→ **Task objective**:
The exact lines from the start of the material below through the line holding "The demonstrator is" are the answer; return those, pictures excluded.

Available data Block Start

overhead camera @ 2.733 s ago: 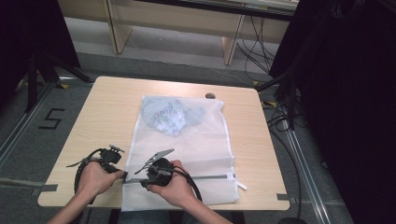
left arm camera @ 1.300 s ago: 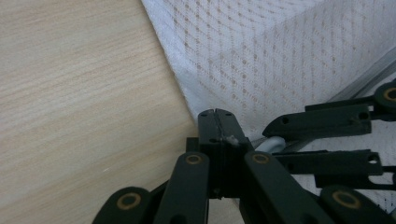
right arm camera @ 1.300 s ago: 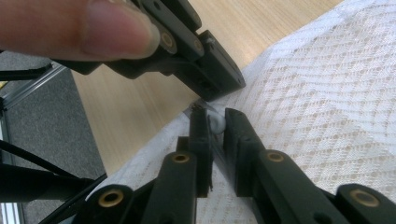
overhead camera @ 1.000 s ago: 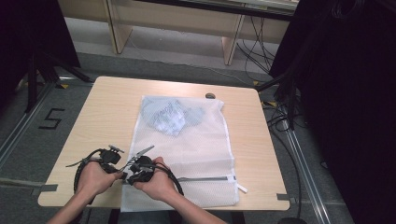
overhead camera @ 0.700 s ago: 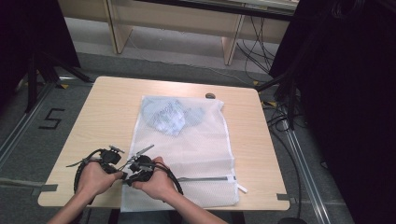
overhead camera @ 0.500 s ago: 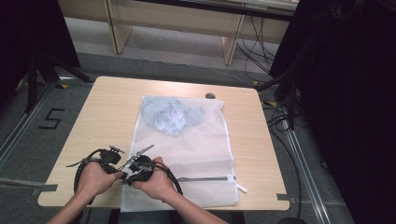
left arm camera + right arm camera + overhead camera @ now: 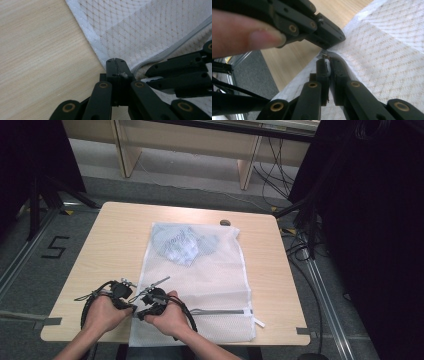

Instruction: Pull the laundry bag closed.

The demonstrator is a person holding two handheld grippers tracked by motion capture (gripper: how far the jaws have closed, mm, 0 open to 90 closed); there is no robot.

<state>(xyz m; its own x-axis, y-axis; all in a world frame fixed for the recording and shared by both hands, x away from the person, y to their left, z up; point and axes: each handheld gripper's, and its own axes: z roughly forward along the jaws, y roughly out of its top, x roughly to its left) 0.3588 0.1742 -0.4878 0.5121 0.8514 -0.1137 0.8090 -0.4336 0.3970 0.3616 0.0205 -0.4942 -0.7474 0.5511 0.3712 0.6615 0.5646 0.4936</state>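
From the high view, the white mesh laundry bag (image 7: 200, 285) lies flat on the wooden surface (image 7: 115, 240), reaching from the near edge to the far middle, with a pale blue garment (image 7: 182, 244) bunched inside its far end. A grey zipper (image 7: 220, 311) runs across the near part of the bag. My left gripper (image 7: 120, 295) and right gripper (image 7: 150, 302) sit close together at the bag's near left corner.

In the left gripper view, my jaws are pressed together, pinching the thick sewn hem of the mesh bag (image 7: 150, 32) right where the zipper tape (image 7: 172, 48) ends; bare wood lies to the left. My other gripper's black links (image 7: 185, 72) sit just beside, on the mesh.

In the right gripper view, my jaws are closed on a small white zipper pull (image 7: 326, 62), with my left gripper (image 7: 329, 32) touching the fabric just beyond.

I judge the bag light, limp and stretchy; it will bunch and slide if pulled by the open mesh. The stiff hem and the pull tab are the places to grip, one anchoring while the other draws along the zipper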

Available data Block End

→ **Answer to the exercise**:
overhead camera @ 2.733 s ago: 
left arm camera @ 1.300 s ago: 
right arm camera @ 1.300 s ago: 
overhead camera @ 1.000 s ago: 
overhead camera @ 0.700 s ago: 
overhead camera @ 0.500 s ago: 
left arm camera + right arm camera + overhead camera @ now: 

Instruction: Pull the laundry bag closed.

The demonstrator is a person holding two handheld grippers tracked by motion capture (gripper: how far the jaws have closed, mm, 0 open to 90 closed); there is no robot.

What the exercise required is now complete.